Desde ese momento, ella la odió por instinto. Al principio se desahogó con alusiones; pero Charles no la entendía; después comenzó a expresar todo tipo de reflexiones, como incidentalmente, que él dejaba pasar por miedo a la tormenta; por último, con apóstrofes a quemarropa, a los que él no sabía qué contestar. ¿Por qué volvía a les Bertraux, si monsieur Rouault estaba ya curado y esa gente no había pagado aún? ... ¡Ah, seguramente allí había una persona, una persona que sabía conversar, bordar, una persona instruida ..., eso era lo que él buscaba, quería tener relación con señoritas de ciudad!

Y proseguía:

— ¡La hija del tío Rouault una señorita de ciudad! ... ¡Vamos!; pero si su abuelo era pastor, y tienen un primo que estuvo a punto de ir a los tribunales por un mal golpe en una riña. No es para tanto remilgo, ni da para presumir el domingo en la iglesia con vestido de seda, como una condesa; y, además, ¡pobre hombre, que a no ser por las cosechas del año pasado, se las habría visto negras para pagar los atrasos!

Por cansancio. Charles dejó de ir a Les Bertraux. Eloísa, después de muchos sollozos y besos, le había hecho jurar, con una mano sobre el libro de misa, que no volvería a verla más. Obedeció, pero con la audacia de su deseo protestó contra el servilismo de su propia conducta y, por una especie de hipocresía inocente, juzgó que aquella prohibición de verla era para él como un derecho de amar. Y, además, la viuda era flaca, tenía los dientes largos; llevaba todo el tiempo un tocado negro cuyas puntas le caían sobre los hombros; su rígido cuerpo estaba embutido en unos vestidos a modo de vaina, demasiado cortos, que dejaban ver los tobillos con las cintas de los anchos zapatos, trenzadas sobre unas medias grises.

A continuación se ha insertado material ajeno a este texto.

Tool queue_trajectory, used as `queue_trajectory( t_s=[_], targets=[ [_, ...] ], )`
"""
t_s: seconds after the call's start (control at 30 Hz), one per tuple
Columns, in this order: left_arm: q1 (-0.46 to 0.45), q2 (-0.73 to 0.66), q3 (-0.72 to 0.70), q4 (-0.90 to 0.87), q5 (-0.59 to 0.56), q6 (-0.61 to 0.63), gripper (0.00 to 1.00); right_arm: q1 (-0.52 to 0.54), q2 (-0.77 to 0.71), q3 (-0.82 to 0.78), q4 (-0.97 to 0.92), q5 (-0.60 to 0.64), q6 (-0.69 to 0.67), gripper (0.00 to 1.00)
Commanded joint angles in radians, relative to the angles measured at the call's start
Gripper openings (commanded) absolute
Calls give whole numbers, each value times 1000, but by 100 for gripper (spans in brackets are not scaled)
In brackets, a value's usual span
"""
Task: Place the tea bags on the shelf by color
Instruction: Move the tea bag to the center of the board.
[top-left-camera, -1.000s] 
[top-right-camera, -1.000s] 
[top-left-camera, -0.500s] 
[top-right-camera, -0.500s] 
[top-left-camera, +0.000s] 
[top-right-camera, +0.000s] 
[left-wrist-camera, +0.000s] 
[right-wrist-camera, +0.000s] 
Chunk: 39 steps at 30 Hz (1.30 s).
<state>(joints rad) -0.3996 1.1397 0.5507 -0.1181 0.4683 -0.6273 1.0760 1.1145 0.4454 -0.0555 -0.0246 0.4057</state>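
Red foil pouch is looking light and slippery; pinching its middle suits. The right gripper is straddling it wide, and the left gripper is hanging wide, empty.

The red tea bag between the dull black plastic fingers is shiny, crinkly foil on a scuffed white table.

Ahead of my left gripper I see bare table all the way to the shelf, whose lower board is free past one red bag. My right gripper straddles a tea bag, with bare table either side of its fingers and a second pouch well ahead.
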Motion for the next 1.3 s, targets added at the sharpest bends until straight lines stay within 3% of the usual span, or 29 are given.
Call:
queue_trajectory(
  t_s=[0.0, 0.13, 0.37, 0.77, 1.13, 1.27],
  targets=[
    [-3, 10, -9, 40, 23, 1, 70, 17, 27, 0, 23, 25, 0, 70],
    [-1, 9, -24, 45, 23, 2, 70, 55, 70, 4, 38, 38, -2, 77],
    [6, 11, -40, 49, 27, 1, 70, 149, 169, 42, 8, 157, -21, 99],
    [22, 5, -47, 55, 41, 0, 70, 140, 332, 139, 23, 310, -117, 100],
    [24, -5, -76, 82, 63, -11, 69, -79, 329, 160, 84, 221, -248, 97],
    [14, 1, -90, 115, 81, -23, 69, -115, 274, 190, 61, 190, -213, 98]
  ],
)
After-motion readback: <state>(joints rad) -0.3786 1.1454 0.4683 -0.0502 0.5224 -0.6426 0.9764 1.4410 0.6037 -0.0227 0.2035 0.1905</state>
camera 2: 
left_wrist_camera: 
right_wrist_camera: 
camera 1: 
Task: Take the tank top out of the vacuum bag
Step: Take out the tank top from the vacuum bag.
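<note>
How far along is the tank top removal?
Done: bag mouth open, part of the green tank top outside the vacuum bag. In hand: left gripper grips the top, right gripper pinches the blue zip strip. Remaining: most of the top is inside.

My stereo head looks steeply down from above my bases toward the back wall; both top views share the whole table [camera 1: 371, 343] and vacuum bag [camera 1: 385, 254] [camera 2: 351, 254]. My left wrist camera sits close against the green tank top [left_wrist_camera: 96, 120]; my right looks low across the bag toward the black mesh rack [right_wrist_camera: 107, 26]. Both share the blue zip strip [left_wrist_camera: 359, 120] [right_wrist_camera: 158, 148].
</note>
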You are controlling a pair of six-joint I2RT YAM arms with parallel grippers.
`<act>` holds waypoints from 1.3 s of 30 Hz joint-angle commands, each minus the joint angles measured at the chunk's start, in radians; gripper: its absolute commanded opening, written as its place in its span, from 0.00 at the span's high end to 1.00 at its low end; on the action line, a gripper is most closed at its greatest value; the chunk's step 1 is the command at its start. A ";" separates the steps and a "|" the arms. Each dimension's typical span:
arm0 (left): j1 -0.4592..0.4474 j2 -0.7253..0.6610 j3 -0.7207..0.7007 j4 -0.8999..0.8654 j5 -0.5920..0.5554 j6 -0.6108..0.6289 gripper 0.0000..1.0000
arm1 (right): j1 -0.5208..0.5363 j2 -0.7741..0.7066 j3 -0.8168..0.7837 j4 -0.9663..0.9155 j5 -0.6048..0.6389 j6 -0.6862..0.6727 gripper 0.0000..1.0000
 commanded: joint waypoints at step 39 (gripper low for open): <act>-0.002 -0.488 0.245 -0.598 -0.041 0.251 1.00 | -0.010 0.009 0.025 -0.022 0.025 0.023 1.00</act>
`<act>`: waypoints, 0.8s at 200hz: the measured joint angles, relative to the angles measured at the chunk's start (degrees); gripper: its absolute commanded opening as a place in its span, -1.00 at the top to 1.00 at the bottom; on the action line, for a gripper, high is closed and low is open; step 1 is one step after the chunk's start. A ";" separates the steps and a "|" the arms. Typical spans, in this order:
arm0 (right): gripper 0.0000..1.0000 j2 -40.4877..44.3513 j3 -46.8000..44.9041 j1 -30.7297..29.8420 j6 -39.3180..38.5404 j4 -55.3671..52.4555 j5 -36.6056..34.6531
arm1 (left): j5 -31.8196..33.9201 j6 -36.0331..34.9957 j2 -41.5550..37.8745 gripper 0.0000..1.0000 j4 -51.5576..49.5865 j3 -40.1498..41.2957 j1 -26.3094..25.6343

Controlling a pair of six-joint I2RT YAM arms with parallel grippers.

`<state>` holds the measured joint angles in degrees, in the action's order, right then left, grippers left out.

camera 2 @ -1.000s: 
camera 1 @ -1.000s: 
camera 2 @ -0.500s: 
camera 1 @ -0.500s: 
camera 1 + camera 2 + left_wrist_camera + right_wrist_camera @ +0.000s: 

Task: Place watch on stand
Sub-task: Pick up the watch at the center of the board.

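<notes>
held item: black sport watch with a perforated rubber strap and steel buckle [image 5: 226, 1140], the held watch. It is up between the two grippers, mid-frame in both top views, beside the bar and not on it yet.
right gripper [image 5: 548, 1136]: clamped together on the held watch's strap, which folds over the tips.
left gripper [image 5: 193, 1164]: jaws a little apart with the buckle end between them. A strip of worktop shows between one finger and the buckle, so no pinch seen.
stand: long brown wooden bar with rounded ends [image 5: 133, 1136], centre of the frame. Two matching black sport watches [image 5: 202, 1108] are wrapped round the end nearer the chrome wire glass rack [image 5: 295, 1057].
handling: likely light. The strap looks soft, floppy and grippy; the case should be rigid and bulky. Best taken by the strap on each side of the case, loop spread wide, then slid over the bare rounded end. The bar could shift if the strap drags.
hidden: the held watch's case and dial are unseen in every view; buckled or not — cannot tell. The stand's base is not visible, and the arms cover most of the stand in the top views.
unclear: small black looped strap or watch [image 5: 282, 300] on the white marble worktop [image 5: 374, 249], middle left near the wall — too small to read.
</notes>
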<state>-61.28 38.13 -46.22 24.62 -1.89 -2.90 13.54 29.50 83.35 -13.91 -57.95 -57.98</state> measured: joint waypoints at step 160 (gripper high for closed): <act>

La madre de Charles iba a verlo de vez en cuando; pero, al cabo de unos días, la nuera parecía azuzarla contra el hijo, y entonces, como dos cuchillos, se dedicaban a herirlo con sus reflexiones y sus observaciones. ¡Hacía mal en comer tanto! ¿Por qué invitar siempre a beber a cualquiera que llegara? ¡Oh, qué tontería el no querer llevar prendas de franela!

Aconteció que, al comienzo de la primavera, un notario de Ingouville, que tenia fondos de la viuda de Dubuc, se desapareció, haciendo desaparecer también todo el dinero que guardaba en su despacho. Afortunadamente Eloísa poseía también la cuarta parte de un barco, tasada en seis mil francos y su casa de la rué Saint-Franqois; sin embargo, de toda esa fortuna tan cacareada, en realidad no se había visto nada en concreto; así que hubo que poner las cosas en claro. Resultó que la casa de Dieppe estaba hipotecada hasta las cejas; lo que la mujer había puesto en poder del notario evadido sólo Dios lo sabía, y la famosa parte del barco no pasó de mil escudos. ¡Así que la buena señora había mentido! Monsieur Bovary, padre, en su enojo, rompiendo una silla contra el suelo, acusó a su mujer de haber hecho la desgracia de su hijo ungiéndolo a semejante jamelgo, cuyos arreos no valían un comino. Acudieron a Tostes; hubo explicaciones violentas y Eloísa, sollozando, se echó en los brazos de su marido, suplicándole que la defendiera de sus padres. Charles intentó hacerlo, y con eso los padres se molestaron y se fueron sin despedirse.

Pero el mal ya estaba hecho. A los ocho días, cuando Eloísa estaba tendiendo la ropa en el corral, escupió sangre y, al día siguiente, en el momento en que Charles volvió la espalda para cerrar la cortina de la ventana, la mujer dijo: ¡Ay Dios mío!, lanzó un suspiro y se desvaneció ... Estaba muerta.

Terminada la ceremonia en el cementerio. Charles volvió a casa. No encontró a nadie abajo; subió al primer piso, a la habitación, y vio su vestido colgado aún al pie de la alcoba; apoyándose en el escritorio, se quedó hasta la noche sumergido en dolorosas meditaciones. Después de todo, él la había querido.